## What is needed
Take every line of the material and reproduce it exactly.

## The data

--------

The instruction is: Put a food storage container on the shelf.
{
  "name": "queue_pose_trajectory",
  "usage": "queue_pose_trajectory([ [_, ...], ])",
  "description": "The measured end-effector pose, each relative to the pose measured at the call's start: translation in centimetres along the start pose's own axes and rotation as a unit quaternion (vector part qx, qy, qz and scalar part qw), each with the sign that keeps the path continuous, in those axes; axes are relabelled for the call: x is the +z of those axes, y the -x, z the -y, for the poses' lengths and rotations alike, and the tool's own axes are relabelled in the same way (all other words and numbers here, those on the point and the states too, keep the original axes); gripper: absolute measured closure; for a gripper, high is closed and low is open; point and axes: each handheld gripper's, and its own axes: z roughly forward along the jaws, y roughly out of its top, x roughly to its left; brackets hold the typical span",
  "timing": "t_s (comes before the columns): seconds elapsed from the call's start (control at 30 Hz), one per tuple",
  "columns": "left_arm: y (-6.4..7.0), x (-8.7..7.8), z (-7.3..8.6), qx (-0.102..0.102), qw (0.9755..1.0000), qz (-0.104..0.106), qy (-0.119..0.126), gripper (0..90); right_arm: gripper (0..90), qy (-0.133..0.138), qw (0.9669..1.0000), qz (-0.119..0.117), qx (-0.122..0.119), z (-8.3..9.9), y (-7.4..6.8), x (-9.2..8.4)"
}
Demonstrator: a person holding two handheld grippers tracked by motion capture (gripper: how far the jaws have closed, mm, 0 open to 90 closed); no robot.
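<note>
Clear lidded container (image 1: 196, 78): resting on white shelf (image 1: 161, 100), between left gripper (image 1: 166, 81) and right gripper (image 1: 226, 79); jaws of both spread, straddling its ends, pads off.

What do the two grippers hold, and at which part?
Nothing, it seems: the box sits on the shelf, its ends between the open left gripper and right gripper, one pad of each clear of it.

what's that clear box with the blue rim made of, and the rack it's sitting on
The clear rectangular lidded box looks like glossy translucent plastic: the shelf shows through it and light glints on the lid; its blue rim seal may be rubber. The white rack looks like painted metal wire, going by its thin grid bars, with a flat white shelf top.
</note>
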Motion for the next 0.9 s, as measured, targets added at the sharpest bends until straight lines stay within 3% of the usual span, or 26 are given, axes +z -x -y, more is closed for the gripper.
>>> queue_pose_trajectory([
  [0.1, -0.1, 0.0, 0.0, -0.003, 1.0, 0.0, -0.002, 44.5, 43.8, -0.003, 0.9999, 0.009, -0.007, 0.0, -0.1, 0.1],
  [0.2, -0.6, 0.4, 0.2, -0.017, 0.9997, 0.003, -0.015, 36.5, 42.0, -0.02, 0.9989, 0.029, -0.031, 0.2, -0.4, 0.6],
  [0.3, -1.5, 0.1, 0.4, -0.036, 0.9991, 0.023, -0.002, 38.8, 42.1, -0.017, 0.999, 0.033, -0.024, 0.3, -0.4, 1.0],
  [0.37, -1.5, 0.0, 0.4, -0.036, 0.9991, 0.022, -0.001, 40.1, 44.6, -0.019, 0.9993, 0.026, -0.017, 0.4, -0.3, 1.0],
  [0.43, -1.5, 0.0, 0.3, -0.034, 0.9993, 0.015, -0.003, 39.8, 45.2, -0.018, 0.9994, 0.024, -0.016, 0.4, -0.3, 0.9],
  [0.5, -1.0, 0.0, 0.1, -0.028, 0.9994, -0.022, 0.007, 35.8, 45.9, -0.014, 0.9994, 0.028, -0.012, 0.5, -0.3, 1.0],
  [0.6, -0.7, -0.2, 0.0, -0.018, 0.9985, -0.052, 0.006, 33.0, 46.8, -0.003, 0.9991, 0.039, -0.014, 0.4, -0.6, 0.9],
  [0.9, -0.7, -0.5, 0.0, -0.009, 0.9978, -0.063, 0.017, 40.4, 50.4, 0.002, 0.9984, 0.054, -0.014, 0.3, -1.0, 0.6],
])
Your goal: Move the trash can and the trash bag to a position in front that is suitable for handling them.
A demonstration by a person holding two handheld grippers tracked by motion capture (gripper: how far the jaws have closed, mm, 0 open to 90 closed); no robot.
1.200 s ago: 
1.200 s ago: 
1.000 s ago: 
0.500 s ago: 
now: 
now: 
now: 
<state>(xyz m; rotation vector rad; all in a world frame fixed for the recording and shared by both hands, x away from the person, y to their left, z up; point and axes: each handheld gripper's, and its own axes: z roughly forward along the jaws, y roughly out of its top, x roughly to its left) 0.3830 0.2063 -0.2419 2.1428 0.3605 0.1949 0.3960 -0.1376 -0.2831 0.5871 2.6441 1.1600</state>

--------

## Finished exercise
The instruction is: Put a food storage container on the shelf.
{
  "name": "queue_pose_trajectory",
  "usage": "queue_pose_trajectory([ [_, ...], ])",
  "description": "The measured end-effector pose, each relative to the pose measured at the call's start: translation in centimetres along the start pose's own axes and rotation as a unit quaternion (vector part qx, qy, qz and scalar part qw), each with the sign that keeps the path continuous, in those axes; axes are relabelled for the call: x is the +z of those axes, y the -x, z the -y, for the poses' lengths and rotations alike, and the tool's own axes are relabelled in the same way (all other words and numbers here, those on the point and the states too, keep the original axes); gripper: absolute measured closure; for a gripper, high is closed and low is open; point and axes: each handheld gripper's, and its own axes: z roughly forward along the jaws, y roughly out of its top, x roughly to its left; brackets hold the typical span",
  "timing": "t_s (comes before the columns): seconds elapsed from the call's start (control at 30 Hz), one per tuple",
  "columns": "left_arm: y (-6.4..7.0), x (-8.7..7.8), z (-7.3..8.6), qx (-0.102..0.102), qw (0.9755..1.0000), qz (-0.104..0.106), qy (-0.119..0.126), gripper (0..90); right_arm: gripper (0..90), qy (-0.133..0.138), qw (0.9669..1.0000), qz (-0.119..0.117), qx (-0.122..0.119), z (-8.3..9.9), y (-7.4..6.8), x (-9.2..8.4)"
}
Demonstrator: a person holding two handheld grippers tracked by motion capture (gripper: how far the jaws have closed, mm, 0 open to 90 closed); no robot.
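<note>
Clear lidded container (image 1: 196, 78): resting on white shelf (image 1: 161, 100), between left gripper (image 1: 166, 81) and right gripper (image 1: 226, 79); jaws of both spread, straddling its ends, pads off.

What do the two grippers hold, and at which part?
Nothing, it seems: the box sits on the shelf, its ends between the open left gripper and right gripper, one pad of each clear of it.

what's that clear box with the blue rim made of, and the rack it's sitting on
The clear rectangular lidded box looks like glossy translucent plastic: the shelf shows through it and light glints on the lid; its blue rim seal may be rubber. The white rack looks like painted metal wire, going by its thin grid bars, with a flat white shelf top.
</note>
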Motion for the next 0.9 s, as measured, targets added at the sharpest bends until straight lines stay within 3% of the usual span, or 26 are given, axes +z -x -y, more is closed for the gripper.
>>> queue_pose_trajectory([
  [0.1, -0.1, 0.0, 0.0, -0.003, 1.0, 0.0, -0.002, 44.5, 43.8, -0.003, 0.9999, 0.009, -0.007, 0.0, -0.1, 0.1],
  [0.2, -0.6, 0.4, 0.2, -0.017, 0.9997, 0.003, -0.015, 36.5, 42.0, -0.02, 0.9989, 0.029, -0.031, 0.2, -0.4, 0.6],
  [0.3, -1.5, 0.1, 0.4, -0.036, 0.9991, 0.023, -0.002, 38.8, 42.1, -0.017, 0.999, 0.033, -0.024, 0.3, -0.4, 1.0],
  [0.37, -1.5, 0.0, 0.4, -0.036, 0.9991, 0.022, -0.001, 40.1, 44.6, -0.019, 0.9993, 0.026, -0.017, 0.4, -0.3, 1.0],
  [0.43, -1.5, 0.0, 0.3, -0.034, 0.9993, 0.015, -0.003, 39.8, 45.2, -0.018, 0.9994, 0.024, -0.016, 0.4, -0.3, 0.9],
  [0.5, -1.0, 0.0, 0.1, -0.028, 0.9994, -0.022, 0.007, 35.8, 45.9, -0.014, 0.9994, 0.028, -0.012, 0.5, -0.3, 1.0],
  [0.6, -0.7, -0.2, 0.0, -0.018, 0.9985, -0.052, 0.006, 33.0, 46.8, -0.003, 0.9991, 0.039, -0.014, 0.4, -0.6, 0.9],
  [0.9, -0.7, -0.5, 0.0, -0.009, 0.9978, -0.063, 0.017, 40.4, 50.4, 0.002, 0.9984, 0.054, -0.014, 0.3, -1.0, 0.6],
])
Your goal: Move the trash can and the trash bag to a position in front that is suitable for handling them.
A demonstration by a person holding two handheld grippers tracked by motion capture (gripper: how far the jaws have closed, mm, 0 open to 90 closed); no robot.
1.200 s ago: 
1.200 s ago: 
1.000 s ago: 
0.500 s ago: 
now: 
now: 
now: 
<state>(xyz m; rotation vector rad; all in a world frame fixed for the recording and shared by both hands, x away from the person, y to their left, z up; point and axes: each handheld gripper's, and its own axes: z roughly forward along the jaws, y roughly out of its top, x roughly to its left) 0.3830 0.2063 -0.2419 2.1428 0.3605 0.1949 0.3960 -0.1376 -0.2831 0.5871 2.6441 1.1600</state>

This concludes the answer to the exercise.